Overview of Diet and Behavior

Dietary composition has long been a focus for improving performance in working dogs, such as sled dogs, where fats have been used to provide sources of both calories and water. Diet continues to play a large role in the treatment of many medical conditions, including diabetes, cardiac disease, and renal disease, by helping to control substances that may exacerbate disease. For behavioral concerns, commercial dietary and dietary supplement strategies have largely focused on the role that anti-oxidants and related compounds can have for behavioral changes that occur with age. Substances that have been used as either supplements or additives include, but may not be restricted to, the substances listed alphabetically in Table 10-1.

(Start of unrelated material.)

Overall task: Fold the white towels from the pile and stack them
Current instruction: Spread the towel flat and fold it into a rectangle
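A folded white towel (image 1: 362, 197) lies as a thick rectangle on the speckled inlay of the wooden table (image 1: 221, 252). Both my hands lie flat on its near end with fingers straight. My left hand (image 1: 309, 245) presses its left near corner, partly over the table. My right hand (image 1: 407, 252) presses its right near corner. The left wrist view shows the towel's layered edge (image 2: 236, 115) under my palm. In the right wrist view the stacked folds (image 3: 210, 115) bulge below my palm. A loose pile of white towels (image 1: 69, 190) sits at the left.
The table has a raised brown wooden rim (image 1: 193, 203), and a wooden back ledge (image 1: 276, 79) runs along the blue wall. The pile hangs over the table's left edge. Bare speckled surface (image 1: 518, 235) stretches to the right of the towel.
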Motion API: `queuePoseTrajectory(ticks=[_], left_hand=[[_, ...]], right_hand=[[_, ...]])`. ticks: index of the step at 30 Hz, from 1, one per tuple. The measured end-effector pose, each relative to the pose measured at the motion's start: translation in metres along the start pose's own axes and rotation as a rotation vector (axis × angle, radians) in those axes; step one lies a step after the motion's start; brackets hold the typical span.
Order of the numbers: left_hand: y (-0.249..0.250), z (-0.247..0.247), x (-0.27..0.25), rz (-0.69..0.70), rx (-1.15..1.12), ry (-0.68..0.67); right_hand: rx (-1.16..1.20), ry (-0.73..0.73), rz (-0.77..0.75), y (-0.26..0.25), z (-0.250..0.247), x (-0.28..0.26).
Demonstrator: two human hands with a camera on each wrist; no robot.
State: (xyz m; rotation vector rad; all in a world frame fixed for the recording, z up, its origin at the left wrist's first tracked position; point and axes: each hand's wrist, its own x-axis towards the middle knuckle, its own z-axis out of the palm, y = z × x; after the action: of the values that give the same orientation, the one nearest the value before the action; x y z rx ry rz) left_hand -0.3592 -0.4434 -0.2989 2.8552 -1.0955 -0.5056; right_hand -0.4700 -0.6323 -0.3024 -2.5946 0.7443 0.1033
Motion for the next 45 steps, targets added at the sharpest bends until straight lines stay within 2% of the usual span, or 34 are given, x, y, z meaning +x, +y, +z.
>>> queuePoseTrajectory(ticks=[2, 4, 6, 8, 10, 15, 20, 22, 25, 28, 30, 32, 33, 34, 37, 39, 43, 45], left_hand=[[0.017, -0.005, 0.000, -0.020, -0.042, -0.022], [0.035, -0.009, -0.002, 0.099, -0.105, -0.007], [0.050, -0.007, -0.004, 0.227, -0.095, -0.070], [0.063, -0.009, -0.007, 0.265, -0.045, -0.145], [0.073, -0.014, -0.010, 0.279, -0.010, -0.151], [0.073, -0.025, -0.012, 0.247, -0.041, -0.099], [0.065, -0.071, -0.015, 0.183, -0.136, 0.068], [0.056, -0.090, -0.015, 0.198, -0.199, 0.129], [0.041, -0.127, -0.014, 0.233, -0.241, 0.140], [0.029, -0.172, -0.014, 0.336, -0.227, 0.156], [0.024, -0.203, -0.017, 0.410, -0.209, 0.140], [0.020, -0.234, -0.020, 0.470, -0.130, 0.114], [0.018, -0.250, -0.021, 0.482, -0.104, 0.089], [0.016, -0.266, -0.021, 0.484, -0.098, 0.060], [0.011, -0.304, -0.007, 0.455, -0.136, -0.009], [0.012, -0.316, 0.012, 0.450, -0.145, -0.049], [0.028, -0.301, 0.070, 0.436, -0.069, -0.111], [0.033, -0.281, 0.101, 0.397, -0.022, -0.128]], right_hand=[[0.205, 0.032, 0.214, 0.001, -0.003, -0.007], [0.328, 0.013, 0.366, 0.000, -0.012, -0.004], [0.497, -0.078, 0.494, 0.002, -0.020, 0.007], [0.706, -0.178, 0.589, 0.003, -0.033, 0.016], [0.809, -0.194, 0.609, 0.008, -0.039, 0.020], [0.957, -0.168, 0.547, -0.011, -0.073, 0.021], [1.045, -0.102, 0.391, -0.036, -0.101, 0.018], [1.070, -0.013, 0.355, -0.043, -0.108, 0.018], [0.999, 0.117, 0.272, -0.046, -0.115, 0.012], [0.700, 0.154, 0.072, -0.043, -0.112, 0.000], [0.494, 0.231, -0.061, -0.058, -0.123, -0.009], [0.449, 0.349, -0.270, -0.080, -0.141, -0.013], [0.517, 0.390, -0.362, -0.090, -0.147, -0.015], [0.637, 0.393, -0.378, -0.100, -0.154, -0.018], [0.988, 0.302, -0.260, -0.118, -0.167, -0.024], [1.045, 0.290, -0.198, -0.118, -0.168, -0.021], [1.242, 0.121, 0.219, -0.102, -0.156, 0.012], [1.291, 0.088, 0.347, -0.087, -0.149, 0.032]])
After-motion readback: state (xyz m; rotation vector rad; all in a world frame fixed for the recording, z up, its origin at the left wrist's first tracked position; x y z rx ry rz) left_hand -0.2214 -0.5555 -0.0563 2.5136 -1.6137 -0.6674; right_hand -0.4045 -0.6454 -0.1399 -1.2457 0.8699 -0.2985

Potential Roles for the Most Common Dietary Compounds and Supplements

The most common roles for compounds found in, or added to, diets fall into a few classes:

Precursor Neurochemicals That Possibly Affect Behaviors Associated with Specific Neurochemicals

Structure of Neuronal Membranes and Potential Roles for Supplements and Diet

Arachidonic acid (ARA), docosahexaenoic acid (DHA), and eicosahexaenoic acid (EHA) are long-chain polyunsaturated fatty acids (PUFAs) that are essential for developing and maintaining the integrity of cells of the brain’s membranes. These PUFAs are related by their synthetic sequence: linoleic acid (18 : 2n-6) < ARA (20 : 4n-6) < docosapentaenoic acid (22 : 5n-6). Elongation of alpha-linoleic acid produces eicosapentaenoic acid (EPA) (20 : 5n-3) < DHA (22 : 6n-3) (Bosch et al., 2007).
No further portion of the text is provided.